Saturday, June 21, 2014
Accident-Free Since 2014!
Whimsy's little steam train is popular; visitors sometimes ride it four or five times around its circuitous route.
In the interest of safety, the left side of the engine's cab bears a notice one usually sees in the workplace-- Accident-Free Since ___. It's at the bottom, below the instructions no one ever reads.
Every year, as December draws to a close, I update the sign for the upcoming year. Thus, the train proclaims it has been accident-free since... whatever year it happens to be.
This year has been the exception.
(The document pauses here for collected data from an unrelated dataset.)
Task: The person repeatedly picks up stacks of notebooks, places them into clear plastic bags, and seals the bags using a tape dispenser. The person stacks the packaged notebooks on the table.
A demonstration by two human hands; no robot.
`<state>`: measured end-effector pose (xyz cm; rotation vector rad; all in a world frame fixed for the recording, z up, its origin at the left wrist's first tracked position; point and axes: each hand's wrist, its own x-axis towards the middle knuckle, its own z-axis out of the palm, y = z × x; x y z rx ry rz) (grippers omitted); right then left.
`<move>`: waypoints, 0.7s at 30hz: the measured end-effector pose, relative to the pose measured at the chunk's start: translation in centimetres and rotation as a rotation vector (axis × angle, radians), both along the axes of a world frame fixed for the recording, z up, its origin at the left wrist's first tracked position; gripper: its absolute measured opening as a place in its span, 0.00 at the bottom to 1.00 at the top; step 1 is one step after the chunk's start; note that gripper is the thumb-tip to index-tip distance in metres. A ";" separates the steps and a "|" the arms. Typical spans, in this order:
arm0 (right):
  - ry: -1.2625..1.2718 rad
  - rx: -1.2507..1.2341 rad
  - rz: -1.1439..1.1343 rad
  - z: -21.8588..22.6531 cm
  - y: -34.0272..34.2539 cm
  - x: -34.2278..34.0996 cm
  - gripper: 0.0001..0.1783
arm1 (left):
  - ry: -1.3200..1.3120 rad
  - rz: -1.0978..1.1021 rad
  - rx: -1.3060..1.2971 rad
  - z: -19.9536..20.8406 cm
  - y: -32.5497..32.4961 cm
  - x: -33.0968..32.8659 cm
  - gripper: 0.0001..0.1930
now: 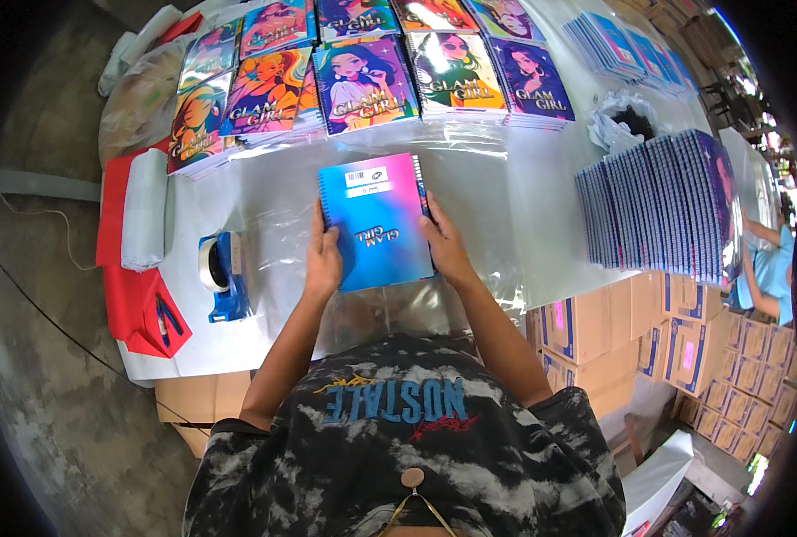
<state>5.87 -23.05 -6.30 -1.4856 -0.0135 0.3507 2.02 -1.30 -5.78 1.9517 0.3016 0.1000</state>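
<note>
Between my two hands is a spiral notebook (pixel 372 215) with a blue-to-pink back cover, its printed logo upside down to me. A white barcode label sits near its far edge. My left hand (pixel 324 255) grips its left side, thumb on the cover. At the right side my right hand (pixel 448 242) holds it, thumb on top and fingers underneath. A slice of another dark-edged cover shows behind its right edge, so there may be more than one notebook in my grip. Clear plastic sheet (pixel 282 210) lies on the table under it.
Stacks of illustrated notebooks (pixel 367 85) line the far side. A long row of notebooks (pixel 653 210) stands at right, beside crumpled plastic (pixel 620 121). At left are a blue tape dispenser (pixel 227 277), pens (pixel 166 318) on red material, and a white packet (pixel 144 210). Cardboard boxes (pixel 595 327) sit below right.
</note>
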 end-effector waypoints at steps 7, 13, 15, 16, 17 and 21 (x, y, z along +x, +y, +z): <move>-0.359 -1.457 -0.595 -3.4 -6.2 -2.4 0.17 | 0.158 0.343 1.033 -2.5 5.8 -1.4 0.25; -0.252 -1.104 -0.454 -0.1 -5.6 -2.0 0.23 | 0.066 0.315 0.726 -0.5 6.0 -0.4 0.24; 0.002 -0.722 -0.513 1.2 -5.9 -1.3 0.29 | 0.079 0.394 0.549 0.6 6.9 0.1 0.24; -0.065 -0.781 -0.590 0.9 -6.2 -1.0 0.31 | 0.079 0.407 0.674 -0.2 7.5 0.0 0.25; -0.133 -0.839 -0.669 0.4 -6.7 -0.7 0.33 | 0.080 0.419 0.799 -1.7 8.1 -0.2 0.25; -0.028 -0.987 -0.651 -0.8 -9.6 -0.7 0.33 | 0.079 0.420 0.947 -3.2 9.2 -0.3 0.29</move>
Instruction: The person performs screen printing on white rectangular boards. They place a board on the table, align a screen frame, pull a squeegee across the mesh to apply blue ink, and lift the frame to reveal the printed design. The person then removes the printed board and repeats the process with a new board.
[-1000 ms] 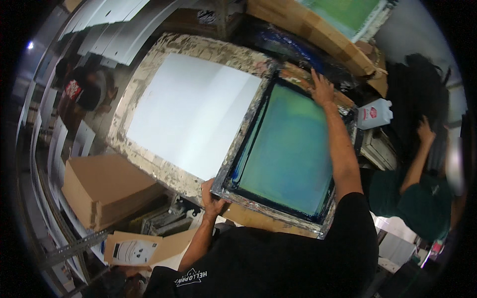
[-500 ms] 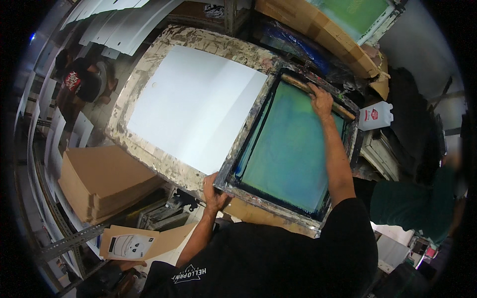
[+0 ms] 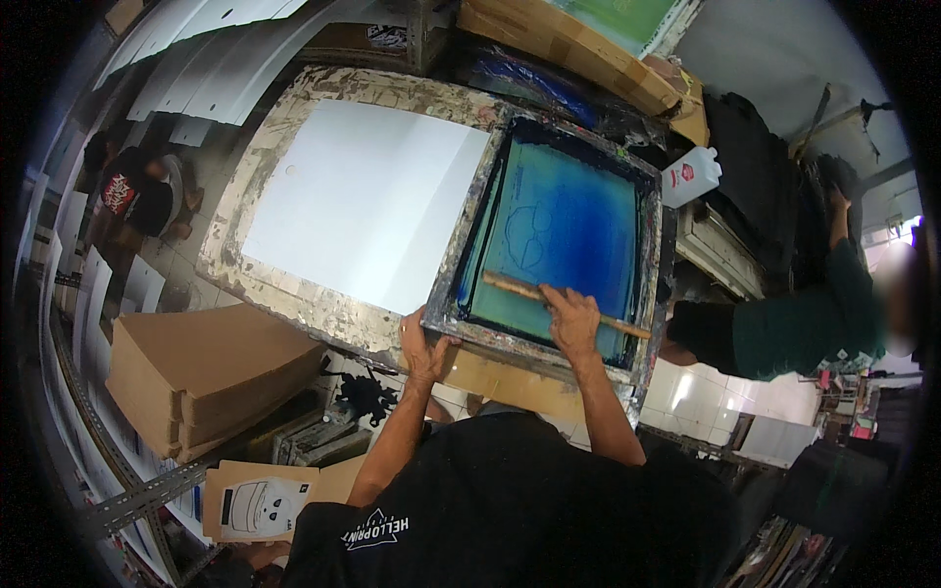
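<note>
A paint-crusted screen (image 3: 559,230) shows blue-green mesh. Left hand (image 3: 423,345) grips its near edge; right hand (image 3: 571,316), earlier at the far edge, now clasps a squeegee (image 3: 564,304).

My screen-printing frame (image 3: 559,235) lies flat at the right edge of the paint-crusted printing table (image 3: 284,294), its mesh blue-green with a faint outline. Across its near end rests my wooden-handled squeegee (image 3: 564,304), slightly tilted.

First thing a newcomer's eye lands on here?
The blue-green printing screen at centre, with the right hand on a wooden squeegee near its lower edge and the left hand gripping the frame's near corner. Left of it, a large white sheet lies on the paint-crusted board.
</note>
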`<state>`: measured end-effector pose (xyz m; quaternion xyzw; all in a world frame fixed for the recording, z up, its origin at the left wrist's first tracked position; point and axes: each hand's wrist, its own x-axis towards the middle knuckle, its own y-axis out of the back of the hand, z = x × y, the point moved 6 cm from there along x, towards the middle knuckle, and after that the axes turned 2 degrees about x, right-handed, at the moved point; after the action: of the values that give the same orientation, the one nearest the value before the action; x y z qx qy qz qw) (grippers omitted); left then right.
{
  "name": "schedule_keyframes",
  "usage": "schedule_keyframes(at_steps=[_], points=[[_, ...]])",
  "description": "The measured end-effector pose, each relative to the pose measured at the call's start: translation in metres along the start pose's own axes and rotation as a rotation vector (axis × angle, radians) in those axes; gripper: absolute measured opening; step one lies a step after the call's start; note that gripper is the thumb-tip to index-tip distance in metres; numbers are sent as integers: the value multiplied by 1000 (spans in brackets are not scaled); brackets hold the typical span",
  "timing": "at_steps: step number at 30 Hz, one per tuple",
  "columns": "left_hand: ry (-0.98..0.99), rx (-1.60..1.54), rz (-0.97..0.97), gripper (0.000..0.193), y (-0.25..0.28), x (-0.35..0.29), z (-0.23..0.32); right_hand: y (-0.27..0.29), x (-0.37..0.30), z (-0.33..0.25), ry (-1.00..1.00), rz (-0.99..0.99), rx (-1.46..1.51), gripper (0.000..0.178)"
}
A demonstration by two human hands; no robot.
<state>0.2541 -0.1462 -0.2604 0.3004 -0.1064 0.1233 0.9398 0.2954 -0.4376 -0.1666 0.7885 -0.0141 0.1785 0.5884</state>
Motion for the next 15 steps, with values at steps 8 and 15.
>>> schedule_keyframes(at_steps=[8, 15], points=[[-42, -59, 11, 72, 0, 0, -3, 37, -26, -21, -31, -139, 209, 61], [-91, -68, 72, 77, 4, 1, 2, 5, -13, 0, -65, -392, 297, 76]])
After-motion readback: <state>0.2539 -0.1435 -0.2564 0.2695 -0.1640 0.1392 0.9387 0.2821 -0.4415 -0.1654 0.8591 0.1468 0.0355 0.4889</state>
Last fall I updated my desktop from Windows XP to Windows 7 and my ancient version of Quark Xpress stopped working (although it would run on the XP emulator were I to get around to configuring it). And so the engine has until now read Accident-Free Since 2013. That was technically true, since the the train is extremely reliable-- although perhaps that is debatable, since every train trip ends with a pre-planned train wreck. I leave it to you, gentle reader, to decide for yourself whether a deliberate crash is an accident. I would say no, but go with your conscience.
So anyway, today, at the end of the route the carriages, instead of jumping home, flew to a nearby piece of scripted track which was nearby on the land as decoration. Why they malfunctioned today after having performed faultlessly since 2008, I can't say.
The carriages wouldn't obey by command to jump home, and neither would the engine, which was smart enough to stay around and attempt to recover the carriages. I deleted the track-as-decor prim and moved the carriages back into an approximately correct position. I sat in the engine and started it and the train promptly began to function perfectly-- that it, it crashed just as it was supposed to.
Why the carriages got confused after so many years remains one of those mysteries of Second Life.
Considering what had just happened, I felt compelled to update the sign on the engine. I could have recreated it with the free graphics program GIMP, or I could have configured the XP emulator built into Windows 7 Professional, but I decided a patch was good enough.
So now the train accurately lists its last accident-free year: 2014, and I no longer feel guilty.